■ Try it:
Leaving out the images, please reproduce each line below exactly.

■ Available data:
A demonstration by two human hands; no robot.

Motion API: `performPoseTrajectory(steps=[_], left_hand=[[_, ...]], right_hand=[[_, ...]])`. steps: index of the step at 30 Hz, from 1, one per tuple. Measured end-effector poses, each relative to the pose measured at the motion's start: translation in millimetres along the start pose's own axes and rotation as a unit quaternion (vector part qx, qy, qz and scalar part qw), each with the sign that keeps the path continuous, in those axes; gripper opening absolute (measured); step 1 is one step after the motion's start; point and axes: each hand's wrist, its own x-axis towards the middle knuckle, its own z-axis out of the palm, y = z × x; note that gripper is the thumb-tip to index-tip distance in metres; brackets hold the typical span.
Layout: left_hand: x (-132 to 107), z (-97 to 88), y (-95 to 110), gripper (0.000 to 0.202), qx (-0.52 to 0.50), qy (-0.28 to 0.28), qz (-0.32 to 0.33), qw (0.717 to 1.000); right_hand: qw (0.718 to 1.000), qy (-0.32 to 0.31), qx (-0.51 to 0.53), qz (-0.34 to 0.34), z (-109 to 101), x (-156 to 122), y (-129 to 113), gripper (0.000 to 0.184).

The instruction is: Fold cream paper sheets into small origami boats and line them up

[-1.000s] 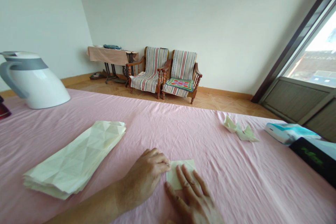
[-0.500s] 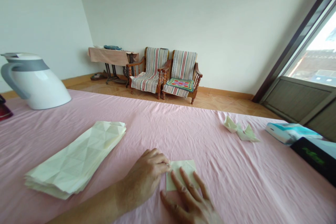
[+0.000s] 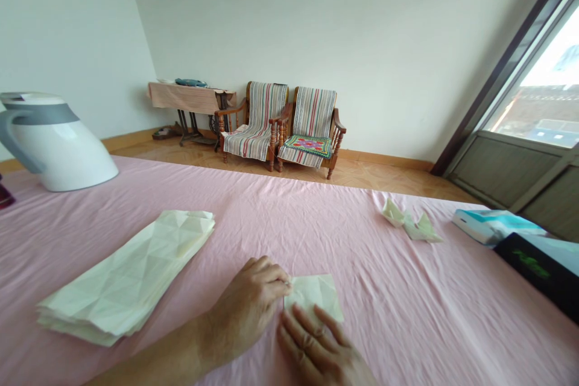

■ Result of the exercise:
A demonstration by two human hands; no robot.

Motion API: `performPoseTrajectory(steps=[_], left_hand=[[_, ...]], right_hand=[[_, ...]])`. steps: index of the step at 30 Hz, from 1, one per tuple. Measured end-effector poses, each relative to the pose measured at the motion's start: translation in millimetres along the start pose's own axes and rotation as a unit quaternion (vector part qx, qy, qz and scalar part qw), each with the sign that keeps the path continuous, in those axes; gripper opening absolute (measured); step 1 is one step after the motion's start; point and axes: each hand's wrist, its own x-axis towards the middle knuckle, its own z-axis out of the palm, y = z × x; note that gripper is the thumb-tip to index-tip distance in metres; brackets hold the typical span.
Layout: left_hand: x (-132 to 107), z (-97 to 88), y (-95 to 110), gripper (0.000 to 0.202), qx (-0.52 to 0.50), qy (-0.28 to 0.28), qz (-0.32 to 0.33), qw (0.717 to 1.000); right_hand: qw (0.718 to 1.000), qy (-0.32 to 0.31), qx (-0.51 to 0.53), qz (-0.34 to 0.34), z (-109 to 101), x (-156 to 122), y (-129 to 113), gripper (0.000 to 0.184).

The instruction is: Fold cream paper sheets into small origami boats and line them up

[-1.000s] 
[-0.500s] 
[+0.000s] 

Nothing remains to be done in this exercise.